- DIRECTIONS -
All the entries that follow must be written out again exactly.

(Records from a dataset)
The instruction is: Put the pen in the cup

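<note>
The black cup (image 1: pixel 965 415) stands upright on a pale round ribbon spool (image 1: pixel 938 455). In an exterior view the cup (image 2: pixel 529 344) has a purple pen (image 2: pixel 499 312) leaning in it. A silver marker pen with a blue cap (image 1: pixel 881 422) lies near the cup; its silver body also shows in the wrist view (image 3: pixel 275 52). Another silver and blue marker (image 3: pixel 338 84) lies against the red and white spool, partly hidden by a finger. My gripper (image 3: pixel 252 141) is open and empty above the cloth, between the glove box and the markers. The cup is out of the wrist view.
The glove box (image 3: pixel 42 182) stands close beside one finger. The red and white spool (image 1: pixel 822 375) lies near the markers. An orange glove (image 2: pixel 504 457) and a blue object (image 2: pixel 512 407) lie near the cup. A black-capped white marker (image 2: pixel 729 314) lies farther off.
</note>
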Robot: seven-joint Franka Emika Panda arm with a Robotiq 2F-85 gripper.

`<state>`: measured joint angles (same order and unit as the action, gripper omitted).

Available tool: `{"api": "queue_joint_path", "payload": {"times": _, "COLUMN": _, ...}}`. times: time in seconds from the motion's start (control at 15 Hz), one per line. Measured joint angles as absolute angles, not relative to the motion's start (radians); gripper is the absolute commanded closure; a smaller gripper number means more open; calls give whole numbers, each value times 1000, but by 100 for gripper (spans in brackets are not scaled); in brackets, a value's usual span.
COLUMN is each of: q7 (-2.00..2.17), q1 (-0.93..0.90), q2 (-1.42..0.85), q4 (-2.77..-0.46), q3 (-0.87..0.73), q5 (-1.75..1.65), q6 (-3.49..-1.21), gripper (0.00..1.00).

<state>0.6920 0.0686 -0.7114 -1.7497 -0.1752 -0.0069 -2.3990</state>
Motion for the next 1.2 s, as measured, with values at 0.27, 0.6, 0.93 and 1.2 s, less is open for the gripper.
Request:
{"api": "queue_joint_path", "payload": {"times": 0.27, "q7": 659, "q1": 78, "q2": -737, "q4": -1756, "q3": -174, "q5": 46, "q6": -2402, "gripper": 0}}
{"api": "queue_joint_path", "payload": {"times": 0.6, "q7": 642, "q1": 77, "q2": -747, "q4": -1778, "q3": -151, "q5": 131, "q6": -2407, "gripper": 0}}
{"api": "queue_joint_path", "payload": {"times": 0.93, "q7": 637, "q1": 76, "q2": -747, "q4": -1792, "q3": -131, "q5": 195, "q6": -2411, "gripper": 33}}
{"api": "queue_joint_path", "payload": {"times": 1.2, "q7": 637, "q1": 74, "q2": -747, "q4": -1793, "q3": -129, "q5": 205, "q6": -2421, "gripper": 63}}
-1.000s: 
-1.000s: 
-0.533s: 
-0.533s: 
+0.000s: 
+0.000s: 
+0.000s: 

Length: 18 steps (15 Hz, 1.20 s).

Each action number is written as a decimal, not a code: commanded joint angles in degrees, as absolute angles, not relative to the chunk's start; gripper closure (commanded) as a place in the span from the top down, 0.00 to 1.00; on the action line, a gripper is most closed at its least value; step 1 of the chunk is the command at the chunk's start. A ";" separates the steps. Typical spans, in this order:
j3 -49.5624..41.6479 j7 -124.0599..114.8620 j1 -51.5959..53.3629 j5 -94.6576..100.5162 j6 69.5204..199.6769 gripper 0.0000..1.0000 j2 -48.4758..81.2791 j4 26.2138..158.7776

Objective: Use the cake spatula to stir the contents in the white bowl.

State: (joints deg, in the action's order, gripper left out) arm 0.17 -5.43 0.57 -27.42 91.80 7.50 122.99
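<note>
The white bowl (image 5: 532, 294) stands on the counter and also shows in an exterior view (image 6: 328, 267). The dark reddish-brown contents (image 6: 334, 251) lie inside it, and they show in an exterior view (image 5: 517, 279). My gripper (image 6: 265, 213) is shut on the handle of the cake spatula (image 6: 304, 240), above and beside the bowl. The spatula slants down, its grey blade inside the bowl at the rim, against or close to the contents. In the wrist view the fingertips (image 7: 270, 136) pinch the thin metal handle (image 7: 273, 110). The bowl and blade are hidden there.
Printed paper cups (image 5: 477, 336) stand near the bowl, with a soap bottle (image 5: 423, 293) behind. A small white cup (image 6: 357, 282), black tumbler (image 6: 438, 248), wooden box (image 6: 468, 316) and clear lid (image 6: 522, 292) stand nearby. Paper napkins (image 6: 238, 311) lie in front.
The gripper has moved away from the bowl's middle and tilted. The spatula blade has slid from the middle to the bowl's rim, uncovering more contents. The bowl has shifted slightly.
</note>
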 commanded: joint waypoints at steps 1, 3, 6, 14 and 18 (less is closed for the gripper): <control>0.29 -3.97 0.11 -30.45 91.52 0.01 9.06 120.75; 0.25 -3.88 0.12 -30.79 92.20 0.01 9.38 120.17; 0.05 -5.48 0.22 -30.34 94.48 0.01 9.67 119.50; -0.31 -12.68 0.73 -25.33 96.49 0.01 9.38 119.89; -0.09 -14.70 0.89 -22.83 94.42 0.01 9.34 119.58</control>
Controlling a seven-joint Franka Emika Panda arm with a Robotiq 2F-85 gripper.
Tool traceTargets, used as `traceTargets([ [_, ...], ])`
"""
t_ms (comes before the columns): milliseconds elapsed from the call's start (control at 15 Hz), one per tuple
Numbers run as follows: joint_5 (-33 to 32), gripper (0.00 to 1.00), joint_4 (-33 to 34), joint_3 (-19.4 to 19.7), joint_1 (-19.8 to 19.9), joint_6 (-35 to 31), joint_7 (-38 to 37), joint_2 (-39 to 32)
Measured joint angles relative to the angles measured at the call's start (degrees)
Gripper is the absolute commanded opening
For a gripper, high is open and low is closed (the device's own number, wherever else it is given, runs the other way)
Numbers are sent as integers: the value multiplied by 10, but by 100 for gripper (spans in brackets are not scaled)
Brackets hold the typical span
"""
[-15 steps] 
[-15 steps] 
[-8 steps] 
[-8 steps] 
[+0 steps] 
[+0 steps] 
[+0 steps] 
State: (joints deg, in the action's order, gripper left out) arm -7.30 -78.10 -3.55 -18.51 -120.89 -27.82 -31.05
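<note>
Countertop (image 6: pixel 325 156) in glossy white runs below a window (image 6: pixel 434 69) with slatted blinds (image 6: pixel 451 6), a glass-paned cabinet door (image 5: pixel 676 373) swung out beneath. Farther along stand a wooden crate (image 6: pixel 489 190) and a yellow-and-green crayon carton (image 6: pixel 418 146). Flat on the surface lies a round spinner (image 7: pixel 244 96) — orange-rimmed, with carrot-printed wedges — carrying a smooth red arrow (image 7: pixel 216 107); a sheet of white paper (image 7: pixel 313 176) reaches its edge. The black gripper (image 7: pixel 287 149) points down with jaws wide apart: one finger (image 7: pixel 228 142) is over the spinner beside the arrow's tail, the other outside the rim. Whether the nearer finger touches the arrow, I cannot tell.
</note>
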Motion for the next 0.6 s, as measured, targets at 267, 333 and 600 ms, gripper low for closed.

- YOUR RESPONSE -
The instruction is: Put the pen in the cup

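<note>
The black cup (image 1: pixel 965 415) stands upright on a pale round ribbon spool (image 1: pixel 938 455). In an exterior view the cup (image 2: pixel 529 344) has a purple pen (image 2: pixel 499 312) leaning in it. A silver marker pen with a blue cap (image 1: pixel 881 422) lies near the cup; its silver body also shows in the wrist view (image 3: pixel 275 52). Another silver and blue marker (image 3: pixel 338 84) lies against the red and white spool, partly hidden by a finger. My gripper (image 3: pixel 252 141) is open and empty above the cloth, between the glove box and the markers. The cup is out of the wrist view.
The glove box (image 3: pixel 42 182) stands close beside one finger. The red and white spool (image 1: pixel 822 375) lies near the markers. An orange glove (image 2: pixel 504 457) and a blue object (image 2: pixel 512 407) lie near the cup. A black-capped white marker (image 2: pixel 729 314) lies farther off.
</note>
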Robot: seven-joint Franka Emika Panda arm with a Robotiq 2F-85 gripper.

`<state>`: measured joint angles (same order and unit as the action, gripper omitted).

Available tool: `{"api": "queue_joint_path", "payload": {"times": _, "COLUMN": _, ...}}`. times: time in seconds from the motion's start (control at 15 Hz), one per line. Measured joint angles as absolute angles, not relative to the motion's start (radians); gripper is the absolute commanded closure; a smaller gripper number means more open; calls give whole numbers, each value times 1000, but by 100 for gripper (spans in brackets are not scaled); in brackets, a value's usual span.
COLUMN is each of: q7 (-2.00..2.17), q1 (-0.93..0.90), q2 (-1.42..0.85), q4 (-2.77..-0.46), q3 (-0.87..0.73), q5 (-1.75..1.65), q6 (-3.49..-1.21), gripper (0.00..1.00).

<state>0.6920 0.0686 -0.7114 -1.7497 -0.1752 -0.0069 -2.3990</state>
Motion for the next 1.2 s, as measured, with values at 0.27, 0.6, 0.93 and 1.2 s, less is open for the gripper.
Request:
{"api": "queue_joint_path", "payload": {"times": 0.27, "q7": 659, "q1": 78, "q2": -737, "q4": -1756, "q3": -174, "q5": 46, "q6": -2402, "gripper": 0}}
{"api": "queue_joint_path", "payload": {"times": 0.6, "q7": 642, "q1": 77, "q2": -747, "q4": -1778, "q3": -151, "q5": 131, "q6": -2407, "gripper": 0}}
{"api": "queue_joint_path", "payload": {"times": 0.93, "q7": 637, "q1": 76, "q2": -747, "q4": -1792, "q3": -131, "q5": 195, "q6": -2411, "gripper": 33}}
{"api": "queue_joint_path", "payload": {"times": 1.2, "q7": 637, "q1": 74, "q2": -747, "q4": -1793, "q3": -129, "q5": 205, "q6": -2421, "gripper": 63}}
-1.000s: 
-1.000s: 
-0.533s: 
-0.533s: 
+0.000s: 
+0.000s: 
+0.000s: 

Length: 18 steps (15 Hz, 1.20 s).

Each action number is written as a decimal, not a code: commanded joint angles in degrees, as absolute angles, not relative to the chunk's start; gripper closure (commanded) as a place in the span from the top down, 0.00 to 1.00; on the action line, a gripper is most closed at its least value; step 1 of the chunk is the command at the chunk's start. A ";" separates the steps. Typical spans, in this order:
j3 -49.5624..41.6479 j7 -124.0599..114.8620 j1 -51.5959..53.3629 j5 -94.6576..100.5162 j6 69.5204..199.6769 gripper 0.0000..1.0000 j2 -48.4758..81.2791 j4 26.2138..158.7776

Objective: Use the cake spatula to stir the contents in the white bowl.

State: (joints deg, in the action's order, gripper left out) arm 0.17 -5.43 0.57 -27.42 91.80 7.50 122.99
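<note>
The white bowl (image 5: 532, 294) stands on the counter and also shows in an exterior view (image 6: 328, 267). The dark reddish-brown contents (image 6: 334, 251) lie inside it, and they show in an exterior view (image 5: 517, 279). My gripper (image 6: 265, 213) is shut on the handle of the cake spatula (image 6: 304, 240), above and beside the bowl. The spatula slants down, its grey blade inside the bowl at the rim, against or close to the contents. In the wrist view the fingertips (image 7: 270, 136) pinch the thin metal handle (image 7: 273, 110). The bowl and blade are hidden there.
Printed paper cups (image 5: 477, 336) stand near the bowl, with a soap bottle (image 5: 423, 293) behind. A small white cup (image 6: 357, 282), black tumbler (image 6: 438, 248), wooden box (image 6: 468, 316) and clear lid (image 6: 522, 292) stand nearby. Paper napkins (image 6: 238, 311) lie in front.
The gripper has moved away from the bowl's middle and tilted. The spatula blade has slid from the middle to the bowl's rim, uncovering more contents. The bowl has shifted slightly.
</note>
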 commanded: joint waypoints at steps 1, 3, 6, 14 and 18 (less is closed for the gripper): <control>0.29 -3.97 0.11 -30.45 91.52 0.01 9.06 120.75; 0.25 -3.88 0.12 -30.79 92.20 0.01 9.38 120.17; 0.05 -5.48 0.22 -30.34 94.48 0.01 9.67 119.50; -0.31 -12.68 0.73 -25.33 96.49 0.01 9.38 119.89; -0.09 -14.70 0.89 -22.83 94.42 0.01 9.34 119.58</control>
Controlling a seven-joint Franka Emika Panda arm with a Robotiq 2F-85 gripper.
Tool traceTargets, used as `traceTargets([ [_, ...], ])`
"""
t_ms (comes before the columns): milliseconds elapsed from the call's start (control at 15 Hz), one per tuple
Numbers run as follows: joint_5 (-33 to 32), gripper (0.00 to 1.00), joint_4 (-33 to 34), joint_3 (-19.4 to 19.7), joint_1 (-19.8 to 19.9), joint_6 (-35 to 31), joint_7 (-38 to 37), joint_2 (-39 to 32)
Measured joint angles relative to the angles measured at the call's start (degrees)
Gripper is the absolute commanded opening
For a gripper, high is open and low is closed (the device's own number, wherever else it is given, runs the other way)
Numbers are sent as integers: the value multiplied by 10, but by 100 for gripper (spans in brackets are not scaled)
Brackets hold the typical span
"""
[-15 steps] 
[-15 steps] 
[-8 steps] 
[-8 steps] 
[+0 steps] 
[+0 steps] 
[+0 steps] 
State: (joints deg, in the action's order, gripper left out) arm -7.30 -78.10 -3.55 -18.51 -120.89 -27.82 -31.05
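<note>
Countertop (image 6: pixel 325 156) in glossy white runs below a window (image 6: pixel 434 69) with slatted blinds (image 6: pixel 451 6), a glass-paned cabinet door (image 5: pixel 676 373) swung out beneath. Farther along stand a wooden crate (image 6: pixel 489 190) and a yellow-and-green crayon carton (image 6: pixel 418 146). Flat on the surface lies a round spinner (image 7: pixel 244 96) — orange-rimmed, with carrot-printed wedges — carrying a smooth red arrow (image 7: pixel 216 107); a sheet of white paper (image 7: pixel 313 176) reaches its edge. The black gripper (image 7: pixel 287 149) points down with jaws wide apart: one finger (image 7: pixel 228 142) is over the spinner beside the arrow's tail, the other outside the rim. Whether the nearer finger touches the arrow, I cannot tell.
</note>
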Motion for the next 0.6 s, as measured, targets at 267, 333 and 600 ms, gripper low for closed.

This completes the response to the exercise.